Creative director Victoria Johnstone tells Time Out, “The entire festival is inspired by its people, its history, its characters, its personalities. In every way the program links back to engaging with the great stories of that area.”
Starting with the music acts, the line-up is a mix of contemporary artists, many of whom have lived and worked in the area. There’s Triple J Unearthed band Noire, Melbourne rockers the Stiffys, and singer-songwriter Leah Flanagan.
One of this year’s key initiatives is the Picnic Blanket Story Project, which will feature flags, banners and blankets decorated with images to represent the history of the area, such as the rivalry between Kate Leigh and Tilly Devine or the day an elephant escaped from Wimbo Park Circus.

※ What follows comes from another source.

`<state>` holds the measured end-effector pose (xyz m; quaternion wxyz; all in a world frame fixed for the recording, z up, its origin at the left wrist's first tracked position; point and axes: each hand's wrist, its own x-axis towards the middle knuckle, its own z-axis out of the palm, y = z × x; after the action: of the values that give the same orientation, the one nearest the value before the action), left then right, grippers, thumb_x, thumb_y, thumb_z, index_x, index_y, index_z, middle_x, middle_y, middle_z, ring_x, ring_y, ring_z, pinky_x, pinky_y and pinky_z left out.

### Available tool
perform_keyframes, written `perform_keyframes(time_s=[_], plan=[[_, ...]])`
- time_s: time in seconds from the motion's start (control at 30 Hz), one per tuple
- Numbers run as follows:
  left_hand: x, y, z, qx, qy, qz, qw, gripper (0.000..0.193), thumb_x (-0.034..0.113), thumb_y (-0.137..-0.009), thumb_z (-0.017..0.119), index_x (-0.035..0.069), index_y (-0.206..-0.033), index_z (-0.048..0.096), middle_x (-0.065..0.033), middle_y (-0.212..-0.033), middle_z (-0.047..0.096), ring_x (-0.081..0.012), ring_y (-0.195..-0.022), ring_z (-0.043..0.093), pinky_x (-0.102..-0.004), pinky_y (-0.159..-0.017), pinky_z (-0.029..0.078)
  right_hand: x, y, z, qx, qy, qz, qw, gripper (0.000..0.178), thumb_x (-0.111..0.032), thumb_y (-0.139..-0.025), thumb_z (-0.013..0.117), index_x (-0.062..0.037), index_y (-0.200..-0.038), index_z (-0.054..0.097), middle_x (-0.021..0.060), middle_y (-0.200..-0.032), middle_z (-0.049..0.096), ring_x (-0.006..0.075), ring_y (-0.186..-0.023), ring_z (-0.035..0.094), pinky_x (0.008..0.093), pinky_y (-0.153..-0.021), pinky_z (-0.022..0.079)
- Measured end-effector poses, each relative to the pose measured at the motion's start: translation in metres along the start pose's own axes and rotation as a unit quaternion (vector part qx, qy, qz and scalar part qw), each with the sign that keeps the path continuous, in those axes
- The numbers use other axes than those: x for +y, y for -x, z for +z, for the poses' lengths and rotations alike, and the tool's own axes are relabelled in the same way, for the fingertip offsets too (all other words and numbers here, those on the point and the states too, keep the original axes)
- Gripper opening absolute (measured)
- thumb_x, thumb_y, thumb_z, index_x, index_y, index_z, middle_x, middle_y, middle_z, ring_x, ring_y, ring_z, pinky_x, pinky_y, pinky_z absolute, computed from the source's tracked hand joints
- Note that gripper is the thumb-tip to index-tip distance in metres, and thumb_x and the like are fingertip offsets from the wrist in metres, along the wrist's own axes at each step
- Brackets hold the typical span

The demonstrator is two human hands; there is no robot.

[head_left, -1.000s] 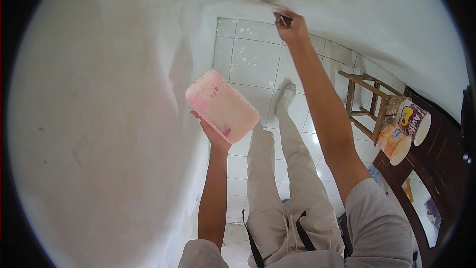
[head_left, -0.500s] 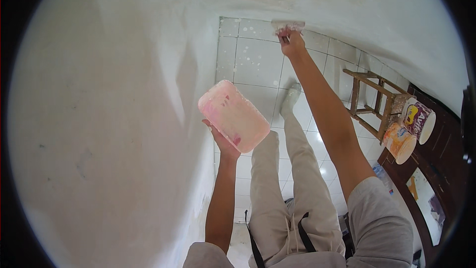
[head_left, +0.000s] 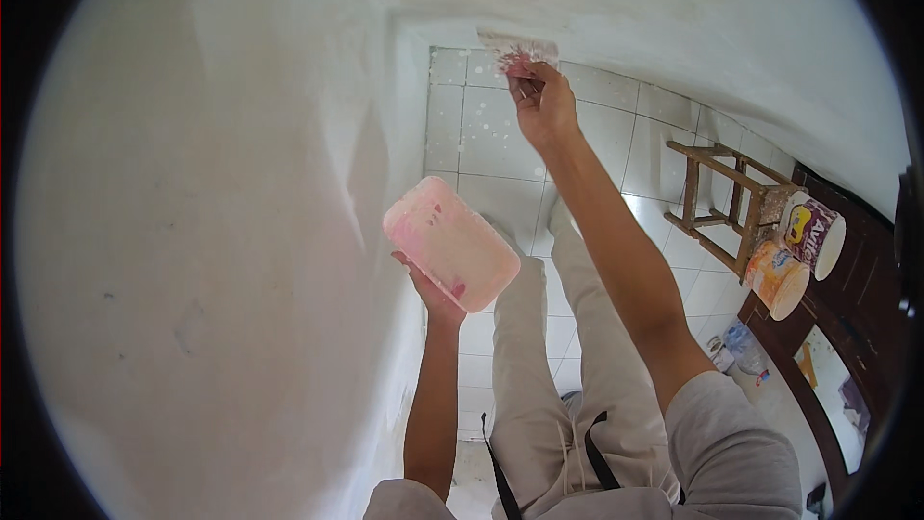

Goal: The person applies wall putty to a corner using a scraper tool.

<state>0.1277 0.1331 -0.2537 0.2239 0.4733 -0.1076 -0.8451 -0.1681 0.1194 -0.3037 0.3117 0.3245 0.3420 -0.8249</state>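
My left hand (head_left: 435, 291) supports a shallow pink rectangular plastic tray (head_left: 448, 246) from beneath, fingers wrapped at its left edge. Whitish residue and a few darker pink patches mark the tray. With its arm stretched out, my right hand (head_left: 547, 114) grips a wide putty knife (head_left: 525, 48) by its pinkish handle, which my fingers partly hide. Smears cover the blade. It lies at the foot of the far wall (head_left: 664, 0), near the corner; whether it touches the wall I cannot tell.
A plastered wall (head_left: 192, 231) fills the left side. White floor tiles (head_left: 500, 130) carry paint spots. At right is a wooden stool (head_left: 722, 183) bearing a purple-and-white bucket (head_left: 816, 236) and an orange-and-white bucket (head_left: 778, 277). Behind are a plastic bottle (head_left: 746, 347) and a dark door (head_left: 857, 279).
My right hand and the putty knife have moved left, closer to the corner, and the blade has tilted. The tray in my left hand sits slightly lower in view.
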Motion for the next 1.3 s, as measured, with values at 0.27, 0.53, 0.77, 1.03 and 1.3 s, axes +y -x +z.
perform_keyframes(time_s=[0.27, 0.53, 0.77, 1.03, 1.3], plan=[[-0.02, -0.003, -0.031, 0.024, 0.023, -0.035, 0.999, 0.077, 0.07, -0.09, 0.034, 0.015, -0.143, 0.031, -0.0037, -0.139, 0.039, -0.0235, -0.126, 0.041, -0.0404, -0.103, 0.039, -0.071, -0.105, -0.026, -0.03, -0.018, 0.043, 0.998, 0.021, 0.008, -0.086, 0.044, 0.0203, -0.101, 0.048, 0.028, -0.1, 0.059, 0.0434, -0.101, 0.058, 0.0377, -0.085, 0.056], [-0.018, 0.008, -0.023, 0.056, -0.006, -0.011, 0.998, 0.077, 0.071, -0.089, 0.035, 0.015, -0.143, 0.031, -0.0037, -0.139, 0.039, -0.0235, -0.126, 0.04, -0.041, -0.103, 0.039, -0.06, -0.024, -0.066, -0.004, 0.048, -0.09, 0.995, 0.016, -0.002, -0.088, 0.051, 0.0063, -0.101, 0.054, 0.0168, -0.109, 0.06, 0.0256, -0.097, 0.062, 0.0327, -0.087, 0.054], [-0.033, 0.003, -0.023, 0.051, 0.001, -0.008, 0.999, 0.077, 0.071, -0.089, 0.036, 0.016, -0.143, 0.031, -0.0033, -0.139, 0.039, -0.023, -0.127, 0.04, -0.0411, -0.103, 0.039, -0.022, -0.151, -0.092, -0.004, 0.036, -0.021, 0.999, 0.017, 0.004, -0.088, 0.049, 0.0102, -0.104, 0.052, 0.0191, -0.105, 0.058, 0.0294, -0.101, 0.058, 0.0366, -0.093, 0.051], [-0.019, 0.01, -0.055, 0.058, 0.021, -0.038, 0.997, 0.081, 0.073, -0.088, 0.035, 0.016, -0.145, 0.029, -0.0042, -0.143, 0.036, -0.0244, -0.129, 0.038, -0.0419, -0.106, 0.036, -0.073, -0.042, -0.046, -0.105, -0.081, -0.046, 0.99, 0.019, 0.003, -0.088, 0.046, 0.0132, -0.105, 0.046, 0.0224, -0.114, 0.054, 0.0335, -0.107, 0.056, 0.0375, -0.091, 0.053], [-0.03, 0.004, -0.036, 0.057, -0.013, -0.024, 0.998, 0.082, 0.073, -0.088, 0.035, 0.015, -0.145, 0.029, -0.0041, -0.142, 0.036, -0.0244, -0.129, 0.038, -0.0417, -0.104, 0.038, -0.022, -0.116, -0.102, 0.092, 0.078, -0.028, 0.992, 0.02, 0.0, -0.089, 0.05, 0.0006, -0.109, 0.05, 0.0149, -0.112, 0.056, 0.0252, -0.106, 0.058, 0.0369, -0.094, 0.052]])
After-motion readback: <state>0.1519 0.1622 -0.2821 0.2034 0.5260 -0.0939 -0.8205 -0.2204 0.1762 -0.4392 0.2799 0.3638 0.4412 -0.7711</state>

Another flagship project is the Surry Sock Puppets performance, which has been developed in partnership with the Northcott Housing Estate. “It’s going to be riotous!” says Johnstone. “For example, Clover Moore is going to be one of the puppets. She’ll sing ‘I’m going to ride my bicycle’, (but we’re yet to tell her). It’ll celebrate the good things she’s done for the community.”

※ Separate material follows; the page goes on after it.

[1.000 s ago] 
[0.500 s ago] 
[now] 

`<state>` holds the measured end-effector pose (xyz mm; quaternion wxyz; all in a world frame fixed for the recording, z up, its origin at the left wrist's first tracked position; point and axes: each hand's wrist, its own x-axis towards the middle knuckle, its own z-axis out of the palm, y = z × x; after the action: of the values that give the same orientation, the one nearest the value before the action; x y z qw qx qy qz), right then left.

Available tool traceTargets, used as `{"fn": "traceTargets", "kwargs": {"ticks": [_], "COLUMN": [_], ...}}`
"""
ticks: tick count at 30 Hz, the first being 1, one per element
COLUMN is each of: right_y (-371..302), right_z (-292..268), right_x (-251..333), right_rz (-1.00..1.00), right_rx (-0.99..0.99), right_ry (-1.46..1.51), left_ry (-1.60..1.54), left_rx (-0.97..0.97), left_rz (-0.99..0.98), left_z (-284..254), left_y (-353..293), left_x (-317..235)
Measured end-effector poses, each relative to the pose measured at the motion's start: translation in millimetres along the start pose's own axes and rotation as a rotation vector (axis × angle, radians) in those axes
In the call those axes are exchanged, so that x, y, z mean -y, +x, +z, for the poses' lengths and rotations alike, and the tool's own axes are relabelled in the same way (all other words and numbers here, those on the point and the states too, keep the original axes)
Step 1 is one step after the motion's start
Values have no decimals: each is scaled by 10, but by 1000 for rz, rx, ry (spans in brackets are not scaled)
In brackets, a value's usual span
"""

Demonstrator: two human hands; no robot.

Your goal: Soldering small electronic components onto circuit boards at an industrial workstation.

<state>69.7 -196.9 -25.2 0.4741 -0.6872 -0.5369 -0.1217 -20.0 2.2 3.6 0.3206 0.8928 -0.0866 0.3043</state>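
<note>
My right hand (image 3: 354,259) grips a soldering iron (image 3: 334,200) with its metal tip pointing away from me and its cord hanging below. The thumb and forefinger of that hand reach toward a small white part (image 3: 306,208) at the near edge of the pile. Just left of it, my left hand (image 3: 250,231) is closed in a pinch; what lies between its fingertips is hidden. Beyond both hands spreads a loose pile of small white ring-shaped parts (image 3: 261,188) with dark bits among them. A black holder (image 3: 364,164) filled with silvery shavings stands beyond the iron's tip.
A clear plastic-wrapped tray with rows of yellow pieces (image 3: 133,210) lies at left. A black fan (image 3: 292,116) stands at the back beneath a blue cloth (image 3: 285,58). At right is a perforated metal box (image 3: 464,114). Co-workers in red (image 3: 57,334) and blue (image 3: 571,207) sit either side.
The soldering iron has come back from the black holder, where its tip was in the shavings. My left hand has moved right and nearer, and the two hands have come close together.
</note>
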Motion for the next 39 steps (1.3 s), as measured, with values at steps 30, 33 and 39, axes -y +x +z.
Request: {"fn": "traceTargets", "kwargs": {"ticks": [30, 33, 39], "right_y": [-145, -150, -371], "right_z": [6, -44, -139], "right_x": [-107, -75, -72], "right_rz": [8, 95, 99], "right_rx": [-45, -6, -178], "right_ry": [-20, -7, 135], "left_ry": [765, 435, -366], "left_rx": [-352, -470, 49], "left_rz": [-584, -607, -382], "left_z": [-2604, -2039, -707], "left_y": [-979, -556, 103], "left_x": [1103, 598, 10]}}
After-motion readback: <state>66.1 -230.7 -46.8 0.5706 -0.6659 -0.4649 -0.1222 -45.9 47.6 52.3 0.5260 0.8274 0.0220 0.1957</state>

There’ll be a chorus of frogs singing songs to represent Frog Hollow, the Surry Hills slum that used to exist in the late 1890s. “And there’s the day the Queen came to Northcott,” adds Johnstone. “She said to 900-or so people who lived there that ‘there are so many more slums to get rid of in this area’.
“Another great story that we’re showcasing is the story of Raymond Finn, a Wangkangurru man who lives in Northcott,” says Johnstone. “He trains wild horses with kids in the desert. We’re showing a doco about him on the day.”

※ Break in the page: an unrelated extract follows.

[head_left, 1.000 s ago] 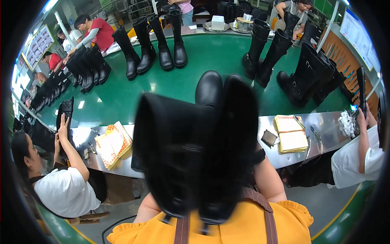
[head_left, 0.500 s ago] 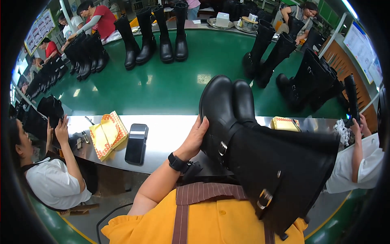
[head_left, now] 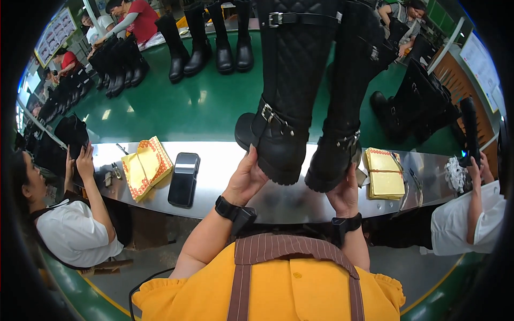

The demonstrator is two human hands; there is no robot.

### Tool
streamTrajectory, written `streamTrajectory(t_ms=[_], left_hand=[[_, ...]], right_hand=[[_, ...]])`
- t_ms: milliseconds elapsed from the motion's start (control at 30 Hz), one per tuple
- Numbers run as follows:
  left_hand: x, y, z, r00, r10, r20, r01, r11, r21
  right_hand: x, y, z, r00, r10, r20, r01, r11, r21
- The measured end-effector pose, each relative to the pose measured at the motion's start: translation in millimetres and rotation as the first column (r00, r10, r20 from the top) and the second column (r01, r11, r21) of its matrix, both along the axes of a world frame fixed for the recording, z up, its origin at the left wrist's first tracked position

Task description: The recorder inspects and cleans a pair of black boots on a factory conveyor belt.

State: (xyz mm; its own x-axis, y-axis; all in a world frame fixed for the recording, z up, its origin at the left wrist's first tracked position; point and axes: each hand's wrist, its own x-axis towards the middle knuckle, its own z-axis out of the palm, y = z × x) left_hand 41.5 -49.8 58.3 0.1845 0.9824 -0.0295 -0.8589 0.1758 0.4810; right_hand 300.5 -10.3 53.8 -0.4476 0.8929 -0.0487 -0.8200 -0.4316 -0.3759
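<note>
Two tall black boots are held upright before me, heels facing me, above the metal table edge. The left boot (head_left: 292, 80) has a quilted shaft, a top strap with a silver buckle and an ankle buckle with a dangling trim. My left hand (head_left: 246, 176) grips it at the foot, near the heel. The right boot (head_left: 342, 101), with a similar buckled ankle strap, rests in my right hand (head_left: 345, 192), whose fingers are partly hidden behind its heel and side.
A black phone (head_left: 183, 179) and yellow paper stack (head_left: 147, 168) lie left on the metal ledge (head_left: 225, 160). Right are another paper stack (head_left: 386, 174) and scissors (head_left: 416, 184). More boots (head_left: 243, 51) stand across the green table (head_left: 176, 112). Co-workers (head_left: 80, 230) sit on both sides.
The boots have turned from lying toward me, toes away, to upright with heels facing me. They are higher now. My right hand, hidden before, shows at the right boot's heel.
</note>
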Motion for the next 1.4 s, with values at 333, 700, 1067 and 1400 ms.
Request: streamTrajectory(t_ms=[333,700,1067,1400], left_hand=[[8,-1,-7,0.982,0.187,-0.004,-0.186,0.972,-0.147],[12,-2,-10,0.963,0.253,-0.092,-0.264,0.954,-0.142],[12,-5,-19,0.978,0.203,-0.044,-0.206,0.975,-0.083],[11,-7,-23,0.957,0.28,-0.08,-0.287,0.953,-0.098]], right_hand=[[-15,-4,6,0.941,-0.179,0.285,0.218,0.969,-0.112],[-27,-5,16,0.925,-0.201,0.321,0.239,0.968,-0.083],[-26,-8,13,0.929,-0.205,0.309,0.206,0.978,0.029],[-21,-7,1,0.883,-0.228,0.41,0.262,0.965,-0.029]])
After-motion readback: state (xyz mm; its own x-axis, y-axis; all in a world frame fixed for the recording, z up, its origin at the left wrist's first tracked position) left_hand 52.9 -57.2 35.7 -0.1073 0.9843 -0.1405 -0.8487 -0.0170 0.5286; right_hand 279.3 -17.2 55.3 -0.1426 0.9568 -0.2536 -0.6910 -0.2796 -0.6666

For festivalgoers looking for the usual fun in the sun, there’ll be a fancy dress dog show and a Surry Song Competition in which contestants perform an original song written about the area. The winner will get to record their song at Soundworks Studios, thanks to support from local school AIM (Australian Institute of Music).
As with every Surry Hills Festival, a self-guided tour will highlight the neighbourhood’s creative business owners, and all funds raised on the day go towards programs run by the Surry Hills Neighbourhood Centre.